Dr. Abdullah Uçar
Âdâb-ı muâşeret hastalıklarına odaklanmak, genç kardeşlerimizin halihazırda yaşanan gerçeklikten ibretler almasını sağlamak, onların heybelerine bedeli başkaları tarafından ödenmiş kıymetli tecrübeler koymak da tecrübe sahipleri için önemli bir vazife.

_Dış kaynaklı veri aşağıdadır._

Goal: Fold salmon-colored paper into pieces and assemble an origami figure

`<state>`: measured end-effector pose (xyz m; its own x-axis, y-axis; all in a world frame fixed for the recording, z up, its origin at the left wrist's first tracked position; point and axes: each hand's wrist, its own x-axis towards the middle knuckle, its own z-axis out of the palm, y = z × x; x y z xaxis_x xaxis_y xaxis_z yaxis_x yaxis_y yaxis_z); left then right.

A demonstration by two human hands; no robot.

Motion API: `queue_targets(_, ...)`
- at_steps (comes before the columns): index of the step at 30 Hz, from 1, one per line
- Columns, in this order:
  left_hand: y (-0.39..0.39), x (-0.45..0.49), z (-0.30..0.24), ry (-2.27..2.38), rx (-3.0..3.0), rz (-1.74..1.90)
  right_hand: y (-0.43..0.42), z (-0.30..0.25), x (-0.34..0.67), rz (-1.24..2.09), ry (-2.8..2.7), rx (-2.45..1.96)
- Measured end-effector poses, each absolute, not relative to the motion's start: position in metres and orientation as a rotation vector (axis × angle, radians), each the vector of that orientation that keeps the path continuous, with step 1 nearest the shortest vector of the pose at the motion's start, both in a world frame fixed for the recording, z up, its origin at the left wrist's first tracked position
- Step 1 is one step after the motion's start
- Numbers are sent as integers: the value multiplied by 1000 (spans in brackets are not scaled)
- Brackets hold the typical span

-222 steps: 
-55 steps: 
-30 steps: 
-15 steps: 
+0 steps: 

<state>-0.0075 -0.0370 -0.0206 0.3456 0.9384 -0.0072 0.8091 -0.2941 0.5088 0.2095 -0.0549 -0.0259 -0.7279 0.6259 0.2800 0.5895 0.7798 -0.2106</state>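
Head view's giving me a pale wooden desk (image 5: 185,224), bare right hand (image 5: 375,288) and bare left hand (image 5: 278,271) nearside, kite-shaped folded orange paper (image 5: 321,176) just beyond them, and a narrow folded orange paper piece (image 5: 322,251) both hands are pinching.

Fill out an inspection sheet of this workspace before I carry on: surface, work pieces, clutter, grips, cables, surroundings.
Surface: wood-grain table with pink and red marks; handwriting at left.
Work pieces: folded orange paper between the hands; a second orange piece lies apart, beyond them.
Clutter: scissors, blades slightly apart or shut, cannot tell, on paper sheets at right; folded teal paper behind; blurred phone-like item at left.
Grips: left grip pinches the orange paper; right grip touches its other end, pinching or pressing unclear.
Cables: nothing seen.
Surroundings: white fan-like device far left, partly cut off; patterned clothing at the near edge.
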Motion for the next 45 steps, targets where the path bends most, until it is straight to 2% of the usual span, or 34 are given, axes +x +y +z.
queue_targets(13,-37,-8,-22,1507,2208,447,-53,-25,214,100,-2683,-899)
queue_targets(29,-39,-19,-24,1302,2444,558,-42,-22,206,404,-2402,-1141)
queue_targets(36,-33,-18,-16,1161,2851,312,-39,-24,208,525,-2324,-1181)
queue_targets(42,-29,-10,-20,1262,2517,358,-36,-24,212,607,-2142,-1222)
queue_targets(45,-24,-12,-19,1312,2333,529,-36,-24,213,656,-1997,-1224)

Zaman hızla akıyor, herkes çok yoğun, insanların birbirini dinleyecek ne vakti var, ne de dertlerini anlatacak mecali. Birkaç saniyede okuyamadığı paylaşımı es geçen ve sıradaki paylaşımı inceleyen insanlarız artık. Bu hızın çekim gücüne yakalanıp yorgun düşmüş gönüllerin şifası için dostâne bir hasb-ı hâl bizimkisi. Madem bu kadar uzun bir yazıyı okumaya niyet ettiniz, şifâhaneye hoşgeldiniz. :) O’nun adıyla başlamayan söz ebterdir, O’nunla başlarsak söze kalpler itminân bulabilir. Bu vesileyle: Bihî.

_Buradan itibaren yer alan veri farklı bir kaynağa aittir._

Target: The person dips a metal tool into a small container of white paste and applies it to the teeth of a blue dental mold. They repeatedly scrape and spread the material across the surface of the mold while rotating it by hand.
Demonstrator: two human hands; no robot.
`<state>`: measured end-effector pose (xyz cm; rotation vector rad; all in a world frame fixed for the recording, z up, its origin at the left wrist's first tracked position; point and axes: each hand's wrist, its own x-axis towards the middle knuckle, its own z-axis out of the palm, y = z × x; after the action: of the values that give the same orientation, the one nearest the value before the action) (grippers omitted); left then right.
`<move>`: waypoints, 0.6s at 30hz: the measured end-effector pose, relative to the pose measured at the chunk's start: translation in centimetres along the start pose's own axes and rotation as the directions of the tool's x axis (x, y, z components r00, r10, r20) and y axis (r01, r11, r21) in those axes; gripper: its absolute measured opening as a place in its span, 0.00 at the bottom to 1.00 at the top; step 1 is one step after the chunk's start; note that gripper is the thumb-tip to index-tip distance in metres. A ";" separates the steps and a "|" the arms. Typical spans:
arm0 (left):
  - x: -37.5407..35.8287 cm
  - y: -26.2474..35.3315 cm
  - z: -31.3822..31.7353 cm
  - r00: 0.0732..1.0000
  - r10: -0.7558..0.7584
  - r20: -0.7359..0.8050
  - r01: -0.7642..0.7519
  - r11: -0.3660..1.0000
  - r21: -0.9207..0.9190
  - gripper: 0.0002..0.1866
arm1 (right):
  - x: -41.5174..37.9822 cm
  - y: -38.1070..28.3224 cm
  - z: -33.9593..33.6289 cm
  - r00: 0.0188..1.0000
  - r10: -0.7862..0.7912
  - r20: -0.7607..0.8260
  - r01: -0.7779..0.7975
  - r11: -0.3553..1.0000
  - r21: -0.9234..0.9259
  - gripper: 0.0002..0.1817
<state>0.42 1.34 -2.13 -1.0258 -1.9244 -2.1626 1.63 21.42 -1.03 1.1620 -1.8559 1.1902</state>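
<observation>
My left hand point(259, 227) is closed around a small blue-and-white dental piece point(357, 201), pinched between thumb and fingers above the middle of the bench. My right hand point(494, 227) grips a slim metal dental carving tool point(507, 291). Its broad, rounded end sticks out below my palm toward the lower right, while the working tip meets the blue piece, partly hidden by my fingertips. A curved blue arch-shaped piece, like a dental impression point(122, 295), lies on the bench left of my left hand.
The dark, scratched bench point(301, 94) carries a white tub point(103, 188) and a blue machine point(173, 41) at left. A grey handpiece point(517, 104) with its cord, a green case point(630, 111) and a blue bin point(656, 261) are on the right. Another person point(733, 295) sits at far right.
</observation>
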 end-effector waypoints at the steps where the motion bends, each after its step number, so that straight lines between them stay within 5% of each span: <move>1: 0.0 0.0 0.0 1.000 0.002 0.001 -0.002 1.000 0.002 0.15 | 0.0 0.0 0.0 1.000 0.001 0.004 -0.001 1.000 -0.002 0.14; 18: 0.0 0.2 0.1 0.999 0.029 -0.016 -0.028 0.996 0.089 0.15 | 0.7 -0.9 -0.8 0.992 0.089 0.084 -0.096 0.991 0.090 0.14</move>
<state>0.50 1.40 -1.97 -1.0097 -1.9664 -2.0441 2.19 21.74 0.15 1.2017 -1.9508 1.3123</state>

Dünya Sağlık Örgütü sağlık kavramını “bedensel ruhsal ve sosyal yönden tam bir iyilik hâli” olarak tanımlıyor. Bedenimiz hastalandığı gibi ruhlarımız ve hatta sosyal yaşamımız da hastalanabiliyor. Ancak bu tanıma sığmayan bir boyut daha var: Bedensel, ruhsal ve sosyal yönden iyi olan, ancak narsist davranışlar sergileyen, baktığında hasetle bakan, 40 yıllık dostluğunu bir kalemde silebilen, harama helale dikkat etmeyen, çevresindekilere kaba davranan ve daha nice kusurlu davranışa sahip bir insan sağlıklı mı? Bir insanın davranışları da hastalanamaz mı?
Mütevazı bir kardeşimiz, eline güç geçtiğinde veya popüler olduğunda gözümüzün önünde bir kibir abidesine dönüşürse burada bir sorun olmadığını söylemek mümkün mü? Elbette değil. Bir sorun olduğu muhakkak, o halde yeni bir kavrama ve tanıma ihtiyacımız var. Ben alanın uzmanı değilim, lakin naçizane iki kavram teklifim var: “Edebî İyilik Hâli” ve “Âdâb-ı Muâşeret Hastalıkları.”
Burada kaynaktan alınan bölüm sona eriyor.